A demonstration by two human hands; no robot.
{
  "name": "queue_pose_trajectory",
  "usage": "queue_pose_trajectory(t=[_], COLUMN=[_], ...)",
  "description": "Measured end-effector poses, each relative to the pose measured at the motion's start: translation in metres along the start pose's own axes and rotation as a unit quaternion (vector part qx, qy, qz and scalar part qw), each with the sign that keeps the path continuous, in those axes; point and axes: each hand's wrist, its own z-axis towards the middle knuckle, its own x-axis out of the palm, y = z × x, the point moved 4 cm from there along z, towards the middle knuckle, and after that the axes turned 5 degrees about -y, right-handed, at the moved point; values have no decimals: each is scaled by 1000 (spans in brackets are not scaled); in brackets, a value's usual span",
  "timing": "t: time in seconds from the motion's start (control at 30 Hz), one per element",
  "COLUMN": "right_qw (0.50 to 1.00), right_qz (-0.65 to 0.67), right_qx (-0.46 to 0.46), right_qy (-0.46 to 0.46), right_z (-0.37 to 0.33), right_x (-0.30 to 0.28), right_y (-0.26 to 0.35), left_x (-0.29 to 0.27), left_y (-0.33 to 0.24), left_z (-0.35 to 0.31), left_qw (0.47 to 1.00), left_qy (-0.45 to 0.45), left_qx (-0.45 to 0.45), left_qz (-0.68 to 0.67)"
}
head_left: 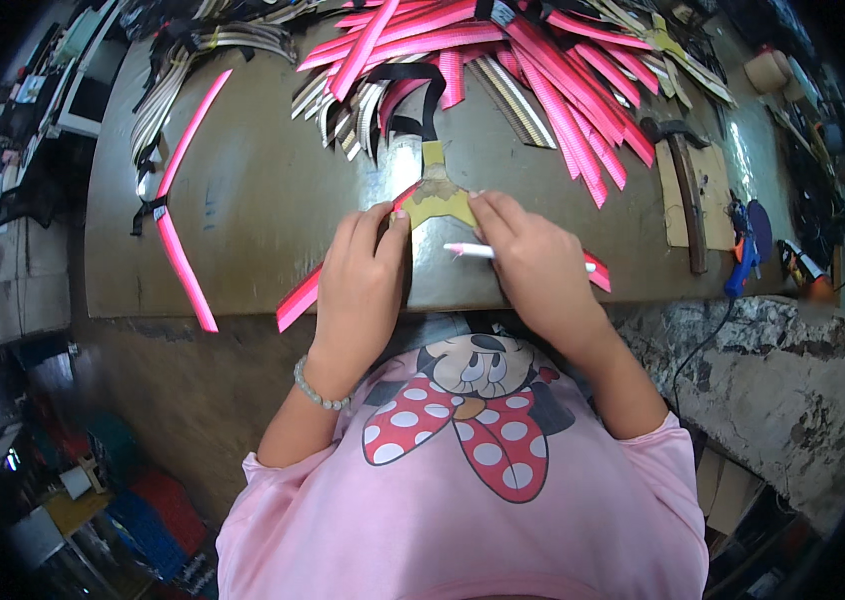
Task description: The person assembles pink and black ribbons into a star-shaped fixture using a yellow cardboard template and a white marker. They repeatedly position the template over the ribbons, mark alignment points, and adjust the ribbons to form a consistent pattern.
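Observation:
A yellow Y-shaped piece with a worn brown patch lies on the table in front of me, over pink webbing straps. My left hand is closed, its thumb and fingers pinching the left arm of the piece together with a pink strap, whose end sticks out beside the wrist. On the right arm of the piece, my right hand presses with closed fingertips. A white pen with a pink tip is tucked in that same hand. Another pink strap end shows beyond it. Black webbing runs up from the top of the piece.
Piles of pink straps and striped straps cover the far side. A joined pink strap lies at left. At right are a hammer on a tan board and a blue glue gun with its cord over the table edge.

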Motion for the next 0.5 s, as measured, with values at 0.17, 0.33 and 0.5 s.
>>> queue_pose_trajectory(t=[0.17, 0.33, 0.5], right_qw=[1000, 998, 988], right_qz=[2, 51, 139], right_qx=[21, 33, 60], right_qy=[-6, 1, 40], right_z=[-1, 2, 4], right_x=[6, 4, -1], right_y=[2, -4, -13], left_x=[2, 4, 23], left_y=[2, -10, -28], left_z=[-2, 6, 22], left_qw=[1000, 998, 981], left_qy=[-2, 12, 80], left_qx=[9, 21, -4], left_qz=[-8, 55, 175])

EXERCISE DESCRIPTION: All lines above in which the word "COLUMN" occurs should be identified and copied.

PROBLEM SOLUTION:
  "usage": "queue_pose_trajectory(t=[_], COLUMN=[_], ...)",
  "COLUMN": "right_qw (0.50 to 1.00), right_qz (-0.65 to 0.67), right_qx (-0.46 to 0.46), right_qy (-0.46 to 0.46), right_z (-0.37 to 0.33), right_x (-0.30 to 0.28), right_y (-0.26 to 0.35), left_x (-0.29 to 0.27), left_y (-0.33 to 0.24), left_z (-0.35 to 0.31), left_qw (0.47 to 1.00), left_qy (-0.45 to 0.45), left_qx (-0.45 to 0.45), left_qz (-0.68 to 0.67)"

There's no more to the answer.